▽
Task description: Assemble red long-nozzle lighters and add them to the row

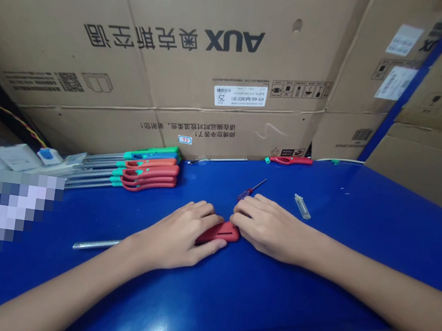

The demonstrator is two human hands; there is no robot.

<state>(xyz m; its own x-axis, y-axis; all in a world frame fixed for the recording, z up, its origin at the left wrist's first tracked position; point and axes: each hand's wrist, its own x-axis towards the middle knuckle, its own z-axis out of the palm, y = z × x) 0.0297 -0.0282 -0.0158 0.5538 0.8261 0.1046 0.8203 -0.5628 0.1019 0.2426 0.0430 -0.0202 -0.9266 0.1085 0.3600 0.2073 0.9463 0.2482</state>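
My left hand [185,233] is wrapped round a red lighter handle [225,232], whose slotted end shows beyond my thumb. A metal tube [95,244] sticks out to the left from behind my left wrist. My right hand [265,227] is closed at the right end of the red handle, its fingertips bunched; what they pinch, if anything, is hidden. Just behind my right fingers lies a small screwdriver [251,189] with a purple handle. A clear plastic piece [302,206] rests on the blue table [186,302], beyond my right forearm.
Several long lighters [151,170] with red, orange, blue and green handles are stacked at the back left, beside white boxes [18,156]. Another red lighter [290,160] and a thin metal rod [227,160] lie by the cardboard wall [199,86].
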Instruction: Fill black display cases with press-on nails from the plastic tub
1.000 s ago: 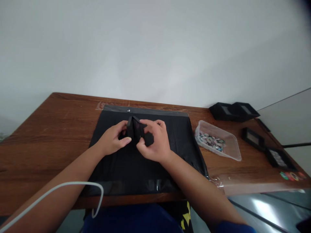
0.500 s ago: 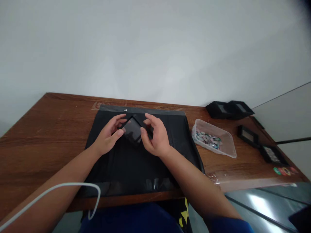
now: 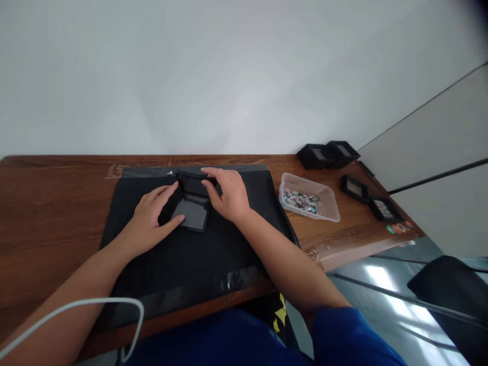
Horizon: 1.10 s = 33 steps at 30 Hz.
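A small black hinged box (image 3: 193,213) lies open on a black mat (image 3: 198,254) on the wooden table (image 3: 49,203). Its lower half shows a grey pad. My left hand (image 3: 150,216) rests on the box's left side, fingers bent over its edge and thumb on the pad. My right hand (image 3: 226,193) grips the raised lid (image 3: 190,182) at the far side, fingers curled over its top edge.
A clear plastic tub (image 3: 310,203) of small colourful pieces stands right of the mat. Several more black boxes (image 3: 328,154) lie at the far right near the table edge. A white cable (image 3: 76,310) loops over my left forearm. Floor lies past the table's right edge.
The box was held up closed between both hands, then laid down on the mat and opened flat. The camera has swung to the right.
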### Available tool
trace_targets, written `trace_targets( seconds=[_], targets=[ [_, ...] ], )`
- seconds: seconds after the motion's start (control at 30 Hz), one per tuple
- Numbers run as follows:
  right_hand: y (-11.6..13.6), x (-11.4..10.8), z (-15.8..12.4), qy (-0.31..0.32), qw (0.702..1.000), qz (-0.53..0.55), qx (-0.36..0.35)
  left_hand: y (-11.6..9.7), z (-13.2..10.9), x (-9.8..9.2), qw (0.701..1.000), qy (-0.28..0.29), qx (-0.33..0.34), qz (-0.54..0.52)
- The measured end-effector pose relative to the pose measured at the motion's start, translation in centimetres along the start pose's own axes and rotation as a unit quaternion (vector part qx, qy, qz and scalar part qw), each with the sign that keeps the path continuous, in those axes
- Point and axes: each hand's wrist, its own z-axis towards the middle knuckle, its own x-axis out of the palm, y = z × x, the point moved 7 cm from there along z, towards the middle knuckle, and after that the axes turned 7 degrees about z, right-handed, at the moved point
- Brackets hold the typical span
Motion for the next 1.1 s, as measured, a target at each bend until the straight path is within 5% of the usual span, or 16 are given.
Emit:
trace_targets(
  seconds=[0.27,0.43,0.53,0.63,0.77,1.1],
  targets=[
    [-0.6,-1.3,-0.1,-0.060,0.993,-0.020,0.095,0.5,0.2,0.5,0.998,0.010,-0.004,0.062],
    [2.4,-9.1,-0.6,-0.081,0.995,0.015,0.049,0.6,0.1,0.4,0.996,0.008,-0.003,0.086],
    [-1.1,-15.6,-1.5,-0.071,0.989,0.029,0.123,0.8,0.1,0.6,0.996,0.023,-0.004,0.091],
    [-7.8,-19.0,-3.6,0.007,0.965,0.041,0.258,0.9,0.2,0.9,0.995,0.023,0.000,0.094],
    [-13.6,-19.2,-7.2,0.147,0.923,-0.058,0.351,1.3,0.3,1.3,0.994,0.021,-0.002,0.105],
    [-15.7,-17.8,-9.2,0.215,0.908,-0.107,0.343,1.5,0.1,1.4,0.994,0.020,-0.011,0.105]
  ],
)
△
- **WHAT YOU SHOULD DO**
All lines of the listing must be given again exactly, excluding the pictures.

- **FINISHED TASK**
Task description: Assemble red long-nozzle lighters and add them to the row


The demonstrator is two human hands; there is no robot.

<state>(xyz m; its own x-axis, y-axis; all in a world frame fixed for the recording, z up, its origin at the left wrist's first tracked position; point and axes: each hand's wrist, its own x-axis towards the middle knuckle, its own z-axis out of the palm, y = z × x) 0.0297 -0.0282 -0.0158 0.5538 0.8261 0.1046 0.8203 -0.5628 0.1019 0.2426 0.0430 -0.0202 -0.9266 0.1085 0.3600 0.2073 0.9463 0.2482</state>
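My left hand [185,233] is wrapped round a red lighter handle [225,232], whose slotted end shows beyond my thumb. A metal tube [95,244] sticks out to the left from behind my left wrist. My right hand [265,227] is closed at the right end of the red handle, its fingertips bunched; what they pinch, if anything, is hidden. Just behind my right fingers lies a small screwdriver [251,189] with a purple handle. A clear plastic piece [302,206] rests on the blue table [186,302], beyond my right forearm.
Several long lighters [151,170] with red, orange, blue and green handles are stacked at the back left, beside white boxes [18,156]. Another red lighter [290,160] and a thin metal rod [227,160] lie by the cardboard wall [199,86].
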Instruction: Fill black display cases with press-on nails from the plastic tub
1.000 s ago: 
0.500 s ago: 
now: 
Horizon: 1.10 s = 33 steps at 30 Hz.
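A small black hinged box (image 3: 193,213) lies open on a black mat (image 3: 198,254) on the wooden table (image 3: 49,203). Its lower half shows a grey pad. My left hand (image 3: 150,216) rests on the box's left side, fingers bent over its edge and thumb on the pad. My right hand (image 3: 226,193) grips the raised lid (image 3: 190,182) at the far side, fingers curled over its top edge.
A clear plastic tub (image 3: 310,203) of small colourful pieces stands right of the mat. Several more black boxes (image 3: 328,154) lie at the far right near the table edge. A white cable (image 3: 76,310) loops over my left forearm. Floor lies past the table's right edge.
The box was held up closed between both hands, then laid down on the mat and opened flat. The camera has swung to the right.
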### Available tool
trace_targets, written `trace_targets( seconds=[_], targets=[ [_, ...] ], )`
- seconds: seconds after the motion's start (control at 30 Hz), one per tuple
- Numbers run as follows:
  right_hand: y (-11.6..13.6), x (-11.4..10.8), z (-15.8..12.4), qy (-0.31..0.32), qw (0.702..1.000), qz (-0.53..0.55), qx (-0.36..0.35)
  left_hand: y (-11.6..9.7), z (-13.2..10.9), x (-9.8..9.2), qw (0.701..1.000), qy (-0.28..0.29), qx (-0.33..0.34), qz (-0.54..0.52)
- The measured end-effector pose relative to the pose measured at the motion's start, translation in centimetres along the start pose's own axes and rotation as a unit quaternion (vector part qx, qy, qz and scalar part qw), each with the sign that keeps the path continuous, in those axes
- Point and axes: each hand's wrist, its own z-axis towards the middle knuckle, its own x-axis out of the palm, y = z × x, the point moved 7 cm from there along z, towards the middle knuckle, and after that the axes turned 7 degrees about z, right-handed, at the moved point
- Brackets hold the typical span
Motion for the next 1.1 s, as measured, a target at each bend until the straight path is within 5% of the usual span, or 16 are given.
Emit:
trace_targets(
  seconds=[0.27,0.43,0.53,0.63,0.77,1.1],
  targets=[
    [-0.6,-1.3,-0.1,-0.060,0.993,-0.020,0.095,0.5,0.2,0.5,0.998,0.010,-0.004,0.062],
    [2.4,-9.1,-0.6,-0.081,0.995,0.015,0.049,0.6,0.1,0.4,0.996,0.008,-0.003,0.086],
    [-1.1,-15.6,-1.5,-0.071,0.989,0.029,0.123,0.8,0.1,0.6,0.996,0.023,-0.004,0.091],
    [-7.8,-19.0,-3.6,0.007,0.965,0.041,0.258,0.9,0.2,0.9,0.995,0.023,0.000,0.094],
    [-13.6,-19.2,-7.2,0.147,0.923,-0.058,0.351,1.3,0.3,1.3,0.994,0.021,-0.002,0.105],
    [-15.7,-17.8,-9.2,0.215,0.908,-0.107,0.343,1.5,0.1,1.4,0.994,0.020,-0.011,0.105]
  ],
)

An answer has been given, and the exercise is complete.